Directions: Scan the entries for "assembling". Every line that holds it is to be copied.

Entries provided:
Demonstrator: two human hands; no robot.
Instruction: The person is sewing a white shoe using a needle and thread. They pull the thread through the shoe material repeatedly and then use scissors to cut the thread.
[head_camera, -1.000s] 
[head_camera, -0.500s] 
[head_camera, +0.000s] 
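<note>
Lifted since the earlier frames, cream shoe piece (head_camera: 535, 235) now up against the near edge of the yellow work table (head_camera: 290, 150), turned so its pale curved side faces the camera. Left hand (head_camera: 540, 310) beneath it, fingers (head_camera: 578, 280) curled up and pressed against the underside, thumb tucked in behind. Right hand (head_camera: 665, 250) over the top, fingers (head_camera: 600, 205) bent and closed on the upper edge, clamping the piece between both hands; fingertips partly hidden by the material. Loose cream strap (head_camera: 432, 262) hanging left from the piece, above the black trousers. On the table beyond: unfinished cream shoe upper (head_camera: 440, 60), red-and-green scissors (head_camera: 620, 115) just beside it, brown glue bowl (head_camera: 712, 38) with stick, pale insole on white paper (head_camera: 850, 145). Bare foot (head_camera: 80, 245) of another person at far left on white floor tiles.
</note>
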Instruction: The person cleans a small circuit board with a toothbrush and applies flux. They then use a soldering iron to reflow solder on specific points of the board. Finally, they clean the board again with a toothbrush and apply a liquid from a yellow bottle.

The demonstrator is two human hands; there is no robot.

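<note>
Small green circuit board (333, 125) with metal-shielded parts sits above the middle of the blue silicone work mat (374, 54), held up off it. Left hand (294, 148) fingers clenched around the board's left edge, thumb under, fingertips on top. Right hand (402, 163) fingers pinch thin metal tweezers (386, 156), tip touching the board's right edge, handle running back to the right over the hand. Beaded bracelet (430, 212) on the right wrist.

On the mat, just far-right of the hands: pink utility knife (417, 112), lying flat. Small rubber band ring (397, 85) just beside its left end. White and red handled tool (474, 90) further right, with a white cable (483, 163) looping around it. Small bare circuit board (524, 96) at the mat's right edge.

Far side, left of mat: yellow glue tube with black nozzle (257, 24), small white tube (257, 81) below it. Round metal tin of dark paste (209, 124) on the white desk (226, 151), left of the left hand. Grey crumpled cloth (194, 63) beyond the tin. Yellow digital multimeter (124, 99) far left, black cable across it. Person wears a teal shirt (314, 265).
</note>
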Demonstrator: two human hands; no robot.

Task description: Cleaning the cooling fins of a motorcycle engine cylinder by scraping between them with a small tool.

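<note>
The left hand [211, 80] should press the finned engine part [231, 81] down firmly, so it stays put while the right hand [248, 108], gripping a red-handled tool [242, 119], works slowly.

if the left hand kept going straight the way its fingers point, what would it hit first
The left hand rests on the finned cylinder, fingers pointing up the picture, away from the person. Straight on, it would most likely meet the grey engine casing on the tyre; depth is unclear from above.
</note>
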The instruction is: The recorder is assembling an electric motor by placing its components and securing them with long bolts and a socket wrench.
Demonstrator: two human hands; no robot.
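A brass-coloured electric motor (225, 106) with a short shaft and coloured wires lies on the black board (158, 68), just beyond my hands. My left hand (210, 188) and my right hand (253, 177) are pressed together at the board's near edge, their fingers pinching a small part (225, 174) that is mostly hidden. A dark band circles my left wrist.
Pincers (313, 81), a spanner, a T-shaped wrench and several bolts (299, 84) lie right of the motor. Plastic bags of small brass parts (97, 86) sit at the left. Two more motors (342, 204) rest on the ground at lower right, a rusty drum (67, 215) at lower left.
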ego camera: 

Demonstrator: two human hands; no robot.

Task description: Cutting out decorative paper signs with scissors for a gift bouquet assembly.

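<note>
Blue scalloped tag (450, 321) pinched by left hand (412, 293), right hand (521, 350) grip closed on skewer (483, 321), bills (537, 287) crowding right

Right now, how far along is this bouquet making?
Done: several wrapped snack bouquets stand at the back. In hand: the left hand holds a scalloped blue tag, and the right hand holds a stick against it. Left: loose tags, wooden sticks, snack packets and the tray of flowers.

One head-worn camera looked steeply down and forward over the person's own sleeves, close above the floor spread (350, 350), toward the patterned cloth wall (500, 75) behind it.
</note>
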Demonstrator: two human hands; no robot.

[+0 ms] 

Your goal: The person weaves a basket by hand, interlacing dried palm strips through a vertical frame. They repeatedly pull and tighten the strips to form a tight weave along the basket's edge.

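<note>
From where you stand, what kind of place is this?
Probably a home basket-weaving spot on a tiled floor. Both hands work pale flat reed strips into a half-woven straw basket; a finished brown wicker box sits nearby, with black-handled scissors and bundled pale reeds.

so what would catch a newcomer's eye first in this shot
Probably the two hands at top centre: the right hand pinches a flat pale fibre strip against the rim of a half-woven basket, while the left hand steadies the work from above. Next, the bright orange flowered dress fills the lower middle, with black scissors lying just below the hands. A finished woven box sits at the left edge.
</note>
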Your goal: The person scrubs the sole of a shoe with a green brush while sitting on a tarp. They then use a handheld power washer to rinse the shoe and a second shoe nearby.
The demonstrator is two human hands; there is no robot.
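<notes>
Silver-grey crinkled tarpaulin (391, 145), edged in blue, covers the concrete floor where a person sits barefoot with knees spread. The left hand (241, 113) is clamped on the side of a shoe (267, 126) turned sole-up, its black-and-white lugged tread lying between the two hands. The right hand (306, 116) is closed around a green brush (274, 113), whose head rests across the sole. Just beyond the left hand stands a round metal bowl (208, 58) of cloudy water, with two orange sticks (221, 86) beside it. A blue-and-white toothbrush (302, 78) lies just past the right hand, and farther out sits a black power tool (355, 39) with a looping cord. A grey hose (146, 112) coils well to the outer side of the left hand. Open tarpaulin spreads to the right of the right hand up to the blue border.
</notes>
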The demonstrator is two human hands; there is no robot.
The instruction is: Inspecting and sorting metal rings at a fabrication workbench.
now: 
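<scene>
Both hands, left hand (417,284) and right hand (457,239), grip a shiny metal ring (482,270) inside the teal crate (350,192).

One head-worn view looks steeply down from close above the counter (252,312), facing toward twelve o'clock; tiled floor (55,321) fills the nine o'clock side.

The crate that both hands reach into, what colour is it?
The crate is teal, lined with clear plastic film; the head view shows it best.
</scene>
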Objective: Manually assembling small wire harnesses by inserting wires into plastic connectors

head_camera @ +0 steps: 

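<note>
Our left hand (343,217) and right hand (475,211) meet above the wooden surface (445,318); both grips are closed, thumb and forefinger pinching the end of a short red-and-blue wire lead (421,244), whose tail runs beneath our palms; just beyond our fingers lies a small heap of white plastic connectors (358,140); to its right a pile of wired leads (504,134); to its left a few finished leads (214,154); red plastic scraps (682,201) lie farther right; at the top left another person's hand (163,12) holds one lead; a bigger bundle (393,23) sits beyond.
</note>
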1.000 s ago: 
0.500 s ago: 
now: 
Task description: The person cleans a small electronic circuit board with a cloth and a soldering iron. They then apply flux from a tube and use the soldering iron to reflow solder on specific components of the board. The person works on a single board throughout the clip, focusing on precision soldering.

Exercise result:
The instruction is: The recorder is assembling an electric motor by placing its components and securing them with long bolts and a socket wrench.
Objective: Manually assembling small wire harnesses by inserting wires into plastic connectors

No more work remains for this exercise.